Tsunenobu Kimoto: The competition among the developers will certainly intensify. Until recently, Japanese companies and research institutions have competed mainly with their counterparts in the U.S. and Europe. Japan is slightly ahead of the others in terms of technologies for producing SiC crystals and devices. When it comes to production technologies, however, we are not necessarily a leader.

And Asian players including China, Korea, and Taiwan are sure to accelerate the pace of development to close the gap. If Japan is to maintain its lead, we need to pursue basic research and deepen our understanding of the underlying science.

To take a lead in the SiC business, packaging and module technologies will also be essential.

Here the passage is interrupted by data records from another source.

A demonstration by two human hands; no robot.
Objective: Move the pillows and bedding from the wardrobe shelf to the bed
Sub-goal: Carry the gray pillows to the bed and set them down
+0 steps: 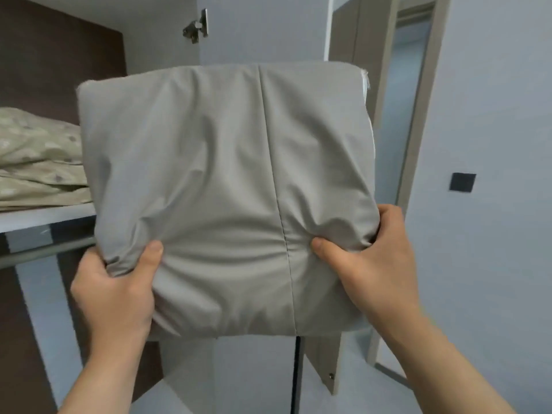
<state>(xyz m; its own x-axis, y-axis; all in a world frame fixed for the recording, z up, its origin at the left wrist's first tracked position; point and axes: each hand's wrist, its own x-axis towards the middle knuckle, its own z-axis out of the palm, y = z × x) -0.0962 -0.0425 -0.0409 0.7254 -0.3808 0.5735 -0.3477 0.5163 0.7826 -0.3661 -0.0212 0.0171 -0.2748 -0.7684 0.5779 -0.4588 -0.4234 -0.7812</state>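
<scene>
A big grey pillow (227, 192) filled the middle of the room view, held up in the air in front of the open wardrobe. It was soft and puffy, almost square, with a straight seam running down its front. Both arms reached up from below to hold it by its bottom corners. The left hand (115, 282) squeezed the lower left corner, thumb pressed on the front and fingers curled out of sight behind. The right hand (372, 264) squeezed the lower right corner the same way, and the cloth bunched into wrinkles under each thumb. On the left, the white wardrobe shelf (44, 218) held a folded blanket (38, 162), pale green with little spots, lying flat in a soft pile. A shiny metal hinge (197, 28) sat high up on the wardrobe door.
</scene>
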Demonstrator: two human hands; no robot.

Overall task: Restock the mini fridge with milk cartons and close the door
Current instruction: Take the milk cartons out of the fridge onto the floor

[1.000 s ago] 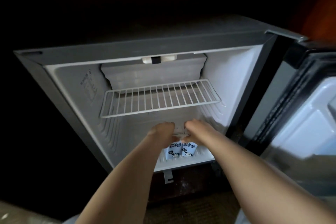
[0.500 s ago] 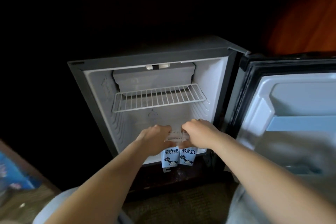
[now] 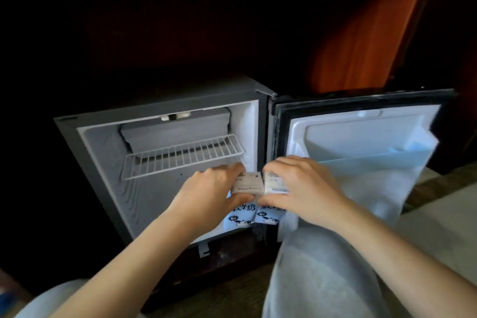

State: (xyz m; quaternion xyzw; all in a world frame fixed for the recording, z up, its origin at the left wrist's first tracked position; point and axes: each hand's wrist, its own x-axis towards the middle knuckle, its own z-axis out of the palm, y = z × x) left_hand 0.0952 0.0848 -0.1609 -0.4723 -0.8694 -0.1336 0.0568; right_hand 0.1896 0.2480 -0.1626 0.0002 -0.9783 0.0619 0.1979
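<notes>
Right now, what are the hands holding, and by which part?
Each holds one milk carton by its top end: the left hand grips the left carton, the right hand the right carton.

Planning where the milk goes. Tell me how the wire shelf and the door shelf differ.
The wire shelf is an open white grid inside the fridge; the door shelf is a solid pale strip on the open door. The wire shelf shows whole; the right hand hides the door shelf's hinge-side end. Both are pale and bear nothing that shows.
</notes>
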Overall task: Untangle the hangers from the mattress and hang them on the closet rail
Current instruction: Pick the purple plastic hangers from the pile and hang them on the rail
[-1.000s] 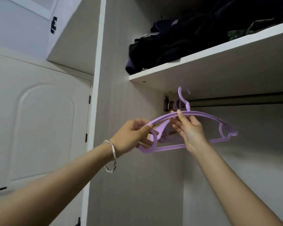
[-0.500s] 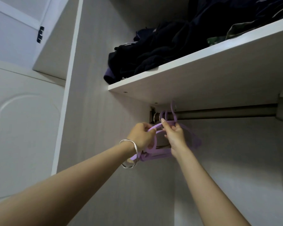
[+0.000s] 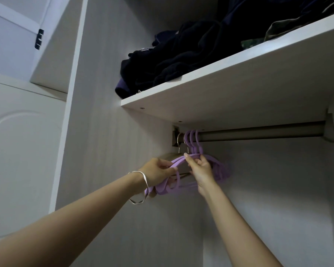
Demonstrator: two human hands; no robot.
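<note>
Three purple plastic hangers point(image 3: 221, 170) hang by their hooks point(image 3: 193, 138) at the left end of the metal closet rail point(image 3: 258, 132). My left hand point(image 3: 156, 173) grips their left shoulder end, thumb over the top bar. My right hand point(image 3: 200, 167) pinches the top bars just under the hooks. Behind them two metal-hooked hangers point(image 3: 178, 139) hang on the same rail, mostly hidden. The mattress is out of sight.
A white shelf point(image 3: 229, 89) sits right above the rail, piled with dark folded clothes point(image 3: 177, 54). The closet side wall point(image 3: 108, 132) stands close on the left, a white door point(image 3: 23, 151) beyond it. The rail's right bracket point(image 3: 331, 130) is at far right.
The purple hanger I held below the rail a second ago now has its hook over the rail beside two others. Both hands rose with it and still hold the hangers.
</note>
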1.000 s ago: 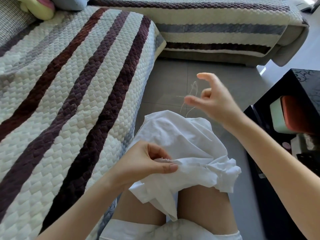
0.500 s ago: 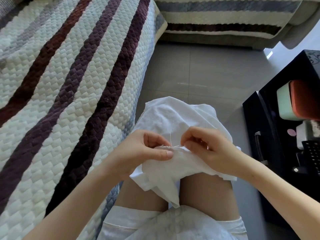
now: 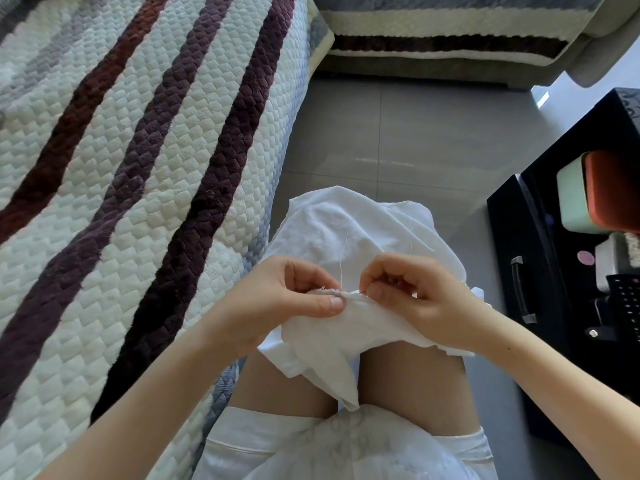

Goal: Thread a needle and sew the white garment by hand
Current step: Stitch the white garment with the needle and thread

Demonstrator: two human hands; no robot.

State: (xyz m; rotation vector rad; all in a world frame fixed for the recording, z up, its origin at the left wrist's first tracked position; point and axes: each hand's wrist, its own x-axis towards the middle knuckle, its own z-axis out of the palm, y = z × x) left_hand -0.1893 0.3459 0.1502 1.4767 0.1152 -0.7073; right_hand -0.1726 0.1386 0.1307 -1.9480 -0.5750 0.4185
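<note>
The white garment lies bunched over my knees. My left hand pinches a folded edge of it between thumb and fingers. My right hand is right beside it and pinches the needle at that same edge; only a small dark tip of the needle shows. A thin white thread rises from the seam over the cloth. The two hands almost touch at the fold.
A quilted sofa cover with dark stripes fills the left side, another sofa section runs along the back. Grey floor tiles lie ahead. A black cabinet with a handle and boxes stands at the right.
One second ago my right hand was raised above the garment, pulling the thread up. It has come down to the fold by my left hand, which kept its hold.
</note>
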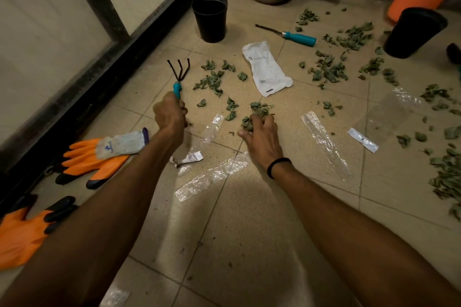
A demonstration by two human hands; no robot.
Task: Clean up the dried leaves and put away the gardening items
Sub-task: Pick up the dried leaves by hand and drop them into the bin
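Note:
My left hand (169,117) grips the teal handle of a small black three-pronged hand rake (178,70), prongs pointing away from me. My right hand (262,137) lies over a small clump of dried green leaves (259,109) on the tiled floor, fingers curled into the clump. More dried leaves lie scattered ahead (212,80) and in thicker patches to the right (329,70). A second teal-handled weeder tool (291,35) lies on the floor further back.
Two black plastic pots stand at the back (210,17) and right (411,32). A white packet (267,67), clear plastic wrappers (212,174) and orange gloves (99,157) lie on the floor. A dark door frame (99,57) runs along the left.

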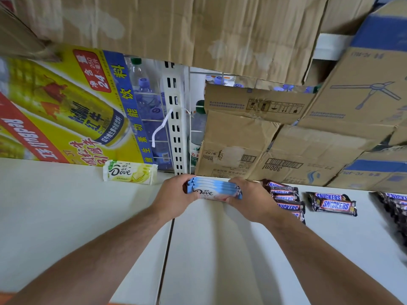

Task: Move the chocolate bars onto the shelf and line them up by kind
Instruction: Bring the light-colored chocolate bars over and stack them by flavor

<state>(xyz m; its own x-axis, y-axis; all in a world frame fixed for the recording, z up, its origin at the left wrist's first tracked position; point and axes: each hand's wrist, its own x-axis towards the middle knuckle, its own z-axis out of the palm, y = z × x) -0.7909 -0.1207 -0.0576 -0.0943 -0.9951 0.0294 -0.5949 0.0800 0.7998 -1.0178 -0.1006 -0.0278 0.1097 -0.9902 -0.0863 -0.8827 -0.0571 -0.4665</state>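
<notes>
Both hands hold a stack of several light-blue Dove chocolate bars (pixel 212 190) just above the white shelf (pixel 66 216), near its back. My left hand (pixel 174 195) grips the stack's left end and my right hand (pixel 248 198) grips its right end. A stack of yellow-green Dove bars (pixel 130 172) lies on the shelf to the left. Right of my hands lie several Snickers bars (pixel 284 194) in a row, then a pair of Snickers bars (pixel 332 203), and more Snickers (pixel 394 208) at the far right edge.
A Red Bull carton (pixel 66 106) stands at the back left. Cardboard boxes (pixel 275 146) are stacked at the back right, with more cardboard overhead. A white slotted upright (pixel 175 119) and water bottles (pixel 145 100) stand behind the shelf. A seam (pixel 166 249) splits the shelf boards.
</notes>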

Current SiC device packaging is modeled on Si-based technologies, but if we take advantage of SiC's properties, it will be possible to achieve even higher packaging density, so that's what we need to work on.

I think the next five to ten years will be the real test for us.

The contents of the article is at the time of announcement.


Tsunenobu Kimoto

Professor of Electronic Science and Engineering at the Graduate School of Engineering, Kyoto University

Born in 1963, Kimoto completed the master's course at the Graduate School of Engineering, Kyoto University in 1988, and joined Sumitomo Electric Industries the same year to pursue research into amorphous and diamond semiconductors. In 1990, Kimoto became an assistant at the Faculty of Engineering, Kyoto University to commence studies of SiC semiconductors, receiving his engineering doctorate in 1996 for his studies on crystal growth, physical property assessment, and diodes with high breakdown voltages. After serving as a guest researcher of physics at Linköping University in Sweden from 1996 to 1997, he became an assistant professor at Kyoto University in 1998 and subsequently professor in 2006. He was a core researcher in the Funding Program for World-Leading Innovative R&D on Science and Technology (FIRST) sponsored by the Cabinet Office from 2009 to 2014, and became the chair of the Advanced Power Semiconductors Division at the Japan Society of Applied Physics in 2014. Throughout his career, Kimoto has pursued basic research related to SiC power semiconductors, including crystal growth, physical property analysis, defect electronics, ion implant and MOS interface control, Schottky barrier diode, PiN diode, MOSFET, JFET, BJT, and IGBT. He is also pursuing such basic research interests as the state of electrons and carrier transport in semiconductor quantum wires, resistive random access memory, and GaN power devices.


Motoaki Ito

Motoaki Ito is the CEO of Enlight, Inc. which he founded in 2014. The company leverages its expertise in communicating the value of specific technologies to the target, and offers marketing support mainly to technology companies. Prior to setting up Enlight, Ito worked for Nikkei Business Publications (Nikkei BP) for four years as an advertising producer of its technology information group, with a main focus on marketing support. Before that, he spent six years as a consultant at TechnoAssociates, Inc., a joint think tank between Nikkei BP and Mitsubishi Corporation, supporting the clients' manufacturing operations. Prior to that, he worked for 12 years as a journalist, editor, and editor-in-chief for various publications including Nikkei Microdevices, Nikkei Electronics, and Nikkei BP Semiconductor Research, after a three-year stint at Fujitsu developing semiconductors as an engineer.